“I am not an ideologue”

Whenever a politician goes out of his way to issue a denial of something that ought to go without saying (“I am not a crook!”), it’s a good sign there’s something worth looking into there.

So when Supervisor Shawn Williams (R-Broad Run) told us “I was not trying to be ideological or capricious with any of my votes” on the 2013 county budget, it’s a good bet that there in fact was, well, plenty ideological and capricious.

All of the supervisors have been busy this week congratulating themselves on reducing the average tax bill to our hard-pressed residents by $144 apiece in the final budget, passed this week. Our hard-working public servants achieved this chiefly by slashing $22 million out of the school budget, a figure arrived at on the entirely non-capricious basis that it was exactly 50% of the entirely non-capricious $44 million the supervisors had originally demanded. That figure, in turn, was arrived at on the entirely non-capricious basis that it would yield exactly a 5% reduction in the property tax rate.

Just where the schools will find $22 million to cut, even as their enrollment increases by 2,500 students next year, is up to them!

Among the other strictly non-ideological budget cuts the board approved purely in the interests of government efficiency and high-minded tax-cutting fiscal responsibility were:

• elimination of the Loudoun Drug Court, a program that provided alternative sentencing and treatment for drug offenders, for a savings of 0.01% of the county budget

• elimination of the Extension Service Urban Horticulture program, saving the county 0.005% of its budget while eliminating 14,000 hours of free work volunteered by 167 members of the Master Gardener program

* elimination of the staff position in the building and development office responsible for archeological review of building sites, saving the county 0.002% of its budget

Of course Supervisor Williams is correct that some of these actions were not ideological or capricious at all: they were merely payoffs to campaign contributors in the commercial development industry, or petty acts of revenge against other parts of the community. The Board’s elimination of the illegal-sign cleanup program was both; and then Supervisor Ralph Buona (R-Ashburn) saw a fine chance to revive the familiar Loudoun GOP contempt for Western Loudoun by contemptuously dismissing plans for a park in Lovettsville with this explanation:

It is like we’re just preserving this land out there and creating parks, and we can’t get soccer fields in the east. . . . We need to begin to start thinking about where our population lives. The reality is, these were all planned out a long time ago but they are not serving the population.

(The Lovettsville park was finally approved this week at the last minute when the board reversed its earlier 6–3 vote against it.)

The larger point, though, is that the reason property taxes have risen so much is the result of one thing and one thing only: the enormous growth in the county, directly fueled by previous developer-friendly Republic-majority boards, which threw aside the planning restraints that had tried to keep growth to a sustainable level. As a result, the population of the county tripled in 20 years. In that time the typical property tax bill of a resident also nearly tripled.

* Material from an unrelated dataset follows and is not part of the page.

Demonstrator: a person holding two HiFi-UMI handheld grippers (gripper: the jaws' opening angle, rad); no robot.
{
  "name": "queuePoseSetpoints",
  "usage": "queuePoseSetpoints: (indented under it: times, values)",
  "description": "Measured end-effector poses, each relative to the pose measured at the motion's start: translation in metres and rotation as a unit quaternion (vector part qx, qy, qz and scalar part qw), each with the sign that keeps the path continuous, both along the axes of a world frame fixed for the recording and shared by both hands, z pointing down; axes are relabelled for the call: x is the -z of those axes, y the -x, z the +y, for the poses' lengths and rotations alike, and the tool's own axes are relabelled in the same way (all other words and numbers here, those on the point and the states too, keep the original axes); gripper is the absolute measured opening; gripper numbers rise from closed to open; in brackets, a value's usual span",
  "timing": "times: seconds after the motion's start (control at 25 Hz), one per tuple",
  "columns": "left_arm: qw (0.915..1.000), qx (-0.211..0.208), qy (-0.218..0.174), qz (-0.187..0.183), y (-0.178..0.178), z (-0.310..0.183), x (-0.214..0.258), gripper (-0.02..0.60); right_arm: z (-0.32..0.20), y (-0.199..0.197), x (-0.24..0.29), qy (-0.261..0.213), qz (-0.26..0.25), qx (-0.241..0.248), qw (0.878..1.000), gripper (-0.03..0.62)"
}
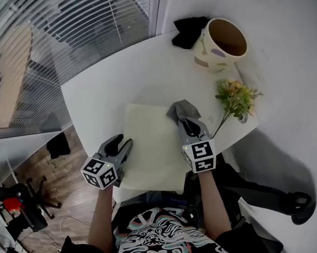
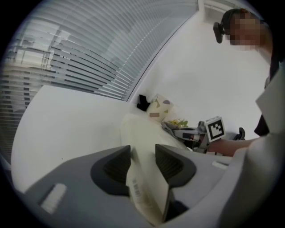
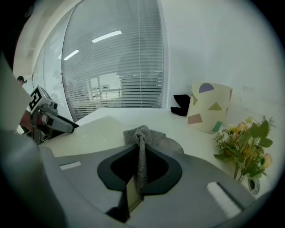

The math is simple: each additional student costs the county schools more than $10,000 a year in instructional costs. The average house in the county, assessed at about $400,000, pays less than half that in property taxes. Guess where the difference gets made up? (If you said higher tax rates, go to the head of the class. And that’s not to mention the capital costs of building all of those new schools, which runs to about $20,000 for each additional student.)

We’re going to keep paying that price for a long time to come. It’s political skulduggery for the Loudoun GOP to now try to use the crisis they themselves created as the excuse to kill off programs they oppose on ideological grounds. (“We made this mess, and you people are going to pay for it.”)

Watch for more fun when the Government “Reform” Commission produces its recommendations for the elimination of other programs “not inherently governmental,” as Buona eloquently put it, and their promised  purely objective rational “formulaic construct” (sounds impressive, doesn’t it) to insure that spending in future budgets is directed on a completely objective formulaic basis to the eastern half of the county and to business interests.